Exercise aim: What you return must be the full data, repeated verbatim, with no pictures in it.

Data section:

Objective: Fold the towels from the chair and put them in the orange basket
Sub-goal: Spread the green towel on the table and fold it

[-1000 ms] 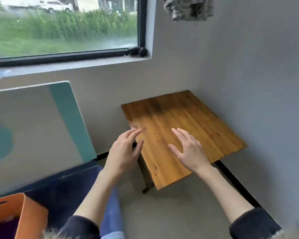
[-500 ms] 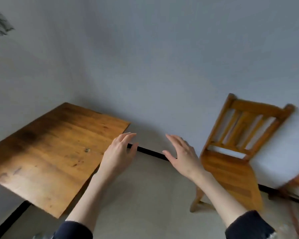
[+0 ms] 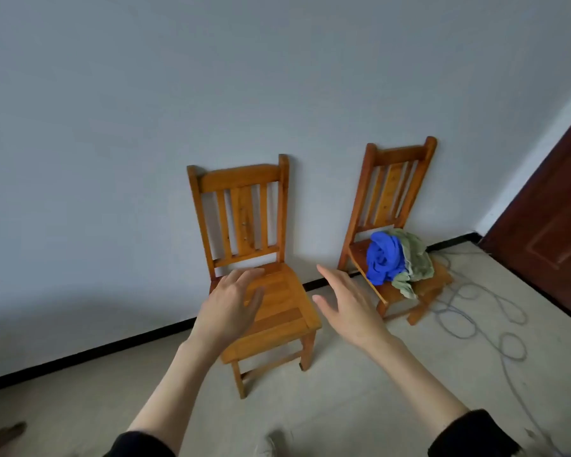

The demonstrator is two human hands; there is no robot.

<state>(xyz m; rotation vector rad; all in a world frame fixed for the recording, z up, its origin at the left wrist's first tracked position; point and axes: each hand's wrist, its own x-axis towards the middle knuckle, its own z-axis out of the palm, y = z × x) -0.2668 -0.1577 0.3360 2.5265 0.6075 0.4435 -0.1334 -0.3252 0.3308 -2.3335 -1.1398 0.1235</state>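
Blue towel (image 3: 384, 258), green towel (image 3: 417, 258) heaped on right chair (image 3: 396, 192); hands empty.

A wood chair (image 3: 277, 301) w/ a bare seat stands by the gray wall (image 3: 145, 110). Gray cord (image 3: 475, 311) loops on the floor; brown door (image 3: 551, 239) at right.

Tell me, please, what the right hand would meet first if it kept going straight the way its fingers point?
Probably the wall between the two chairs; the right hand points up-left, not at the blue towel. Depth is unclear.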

Problem solution:
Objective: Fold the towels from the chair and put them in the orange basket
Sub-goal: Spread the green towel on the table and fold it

[-1000 ms] 
[-500 ms] 
[+0 ms] 

The demonstrator is two human hands; there is no robot.

<state>(xyz m; rotation vector rad; all in a world frame fixed for the recording, z up, its origin at the left wrist's first tracked position; point and axes: each hand's wrist, its own x-axis towards the middle knuckle, its own z-axis out of the palm, y = z × x) -0.2668 -0.1577 0.3360 2.5265 0.6075 0.4435 -0.1334 -0.3252 0.3308 -2.3335 -1.1398 0.1235</state>
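Blue towel (image 3: 384, 258), green towel (image 3: 417, 258) heaped on right chair (image 3: 396, 192); hands empty.

A wood chair (image 3: 277, 301) w/ a bare seat stands by the gray wall (image 3: 145, 110). Gray cord (image 3: 475, 311) loops on the floor; brown door (image 3: 551, 239) at right.

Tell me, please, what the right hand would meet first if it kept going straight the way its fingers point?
Probably the wall between the two chairs; the right hand points up-left, not at the blue towel. Depth is unclear.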

The answer has been fully stated.